Activity:
Print all of the data below exactly as it appears, leaving out every image.

Given material:
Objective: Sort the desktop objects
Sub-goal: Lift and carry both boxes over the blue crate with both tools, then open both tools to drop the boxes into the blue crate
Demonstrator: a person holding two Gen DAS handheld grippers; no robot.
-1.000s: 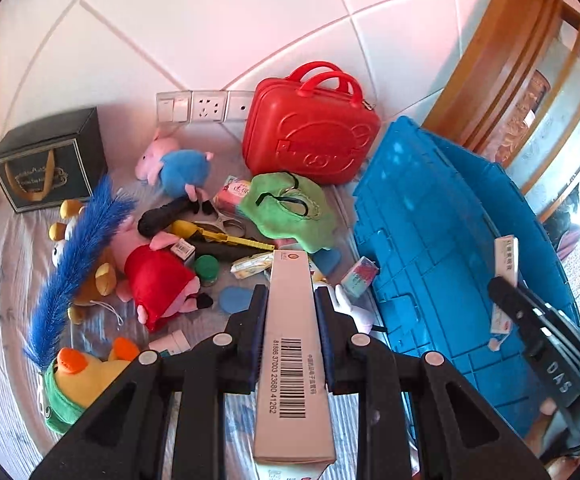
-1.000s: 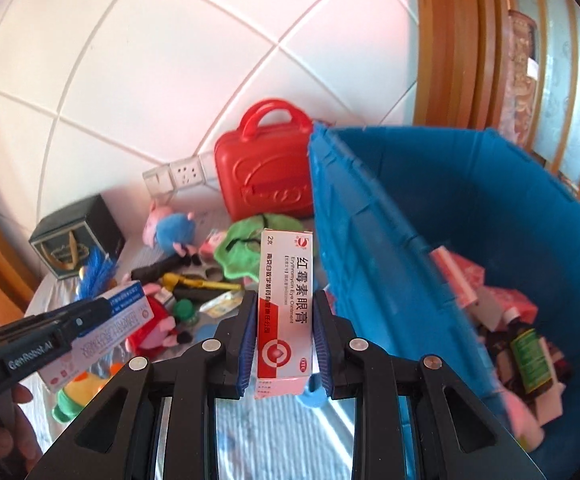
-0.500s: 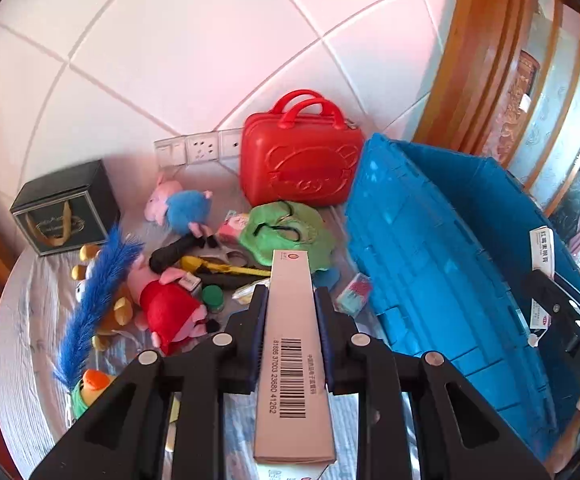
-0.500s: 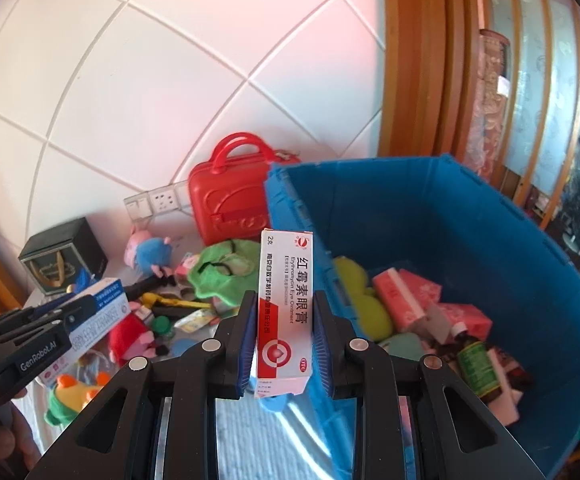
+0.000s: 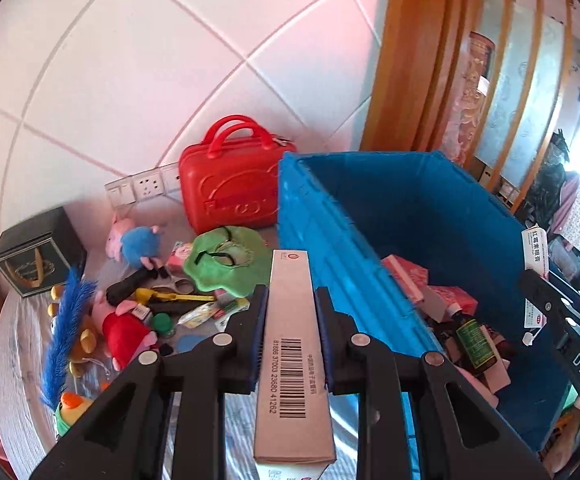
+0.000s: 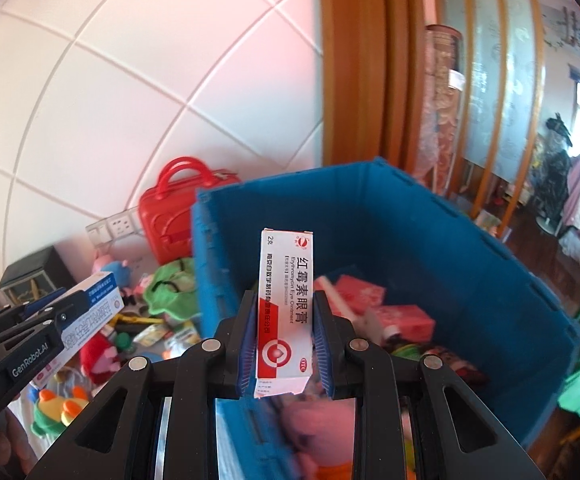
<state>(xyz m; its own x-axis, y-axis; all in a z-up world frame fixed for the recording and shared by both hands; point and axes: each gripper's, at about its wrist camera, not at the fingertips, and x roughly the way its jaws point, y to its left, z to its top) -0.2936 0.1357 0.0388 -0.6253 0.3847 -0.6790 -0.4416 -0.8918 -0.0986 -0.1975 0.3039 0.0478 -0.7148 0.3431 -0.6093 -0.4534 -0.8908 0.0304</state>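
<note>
My left gripper (image 5: 291,300) is shut on a long grey carton with a barcode (image 5: 293,352), held above the table beside the left wall of the blue crate (image 5: 318,240). My right gripper (image 6: 285,308) is shut on a red-and-white ointment box (image 6: 285,292), held over the crate's (image 6: 470,240) open top. The crate holds pink boxes (image 5: 406,276) and a brown bottle (image 5: 474,346). The right gripper with its box shows at the right edge of the left wrist view (image 5: 538,276); the left gripper with its carton shows at the left of the right wrist view (image 6: 69,312).
A red toy suitcase (image 5: 229,188) stands against the tiled wall behind the crate. Plush toys (image 5: 125,332), a green cloth (image 5: 225,260), scissors, a blue feather (image 5: 65,332) and a dark gift box (image 5: 37,256) lie on the table to the left. A wooden frame (image 5: 410,56) rises at right.
Both grippers have risen and moved right towards the crate. The crate's inside now shows in both views, and the right gripper has come over its opening.
</note>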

Solution below:
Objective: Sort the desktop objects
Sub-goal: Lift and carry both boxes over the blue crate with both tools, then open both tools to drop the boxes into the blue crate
Demonstrator: a person holding two Gen DAS handheld grippers; no robot.
-1.000s: 
-1.000s: 
-0.500s: 
-0.500s: 
+0.000s: 
+0.000s: 
<state>(xyz m; its own x-axis, y-axis; all in a z-up world frame fixed for the recording and shared by both hands; point and axes: each gripper's, at about its wrist camera, not at the fingertips, and x roughly the way its jaws point, y to its left, z to its top) -0.2936 0.1357 0.0388 -0.6253 0.3847 -0.6790 -0.4416 -0.8918 -0.0986 -0.1975 0.3039 0.0478 -0.7148 0.3431 -0.6093 -0.4534 -0.8908 0.0304</state>
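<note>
My left gripper (image 5: 291,300) is shut on a long grey carton with a barcode (image 5: 293,352), held above the table beside the left wall of the blue crate (image 5: 318,240). My right gripper (image 6: 285,308) is shut on a red-and-white ointment box (image 6: 285,292), held over the crate's (image 6: 470,240) open top. The crate holds pink boxes (image 5: 406,276) and a brown bottle (image 5: 474,346). The right gripper with its box shows at the right edge of the left wrist view (image 5: 538,276); the left gripper with its carton shows at the left of the right wrist view (image 6: 69,312).
A red toy suitcase (image 5: 229,188) stands against the tiled wall behind the crate. Plush toys (image 5: 125,332), a green cloth (image 5: 225,260), scissors, a blue feather (image 5: 65,332) and a dark gift box (image 5: 37,256) lie on the table to the left. A wooden frame (image 5: 410,56) rises at right.
Both grippers have risen and moved right towards the crate. The crate's inside now shows in both views, and the right gripper has come over its opening.
</note>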

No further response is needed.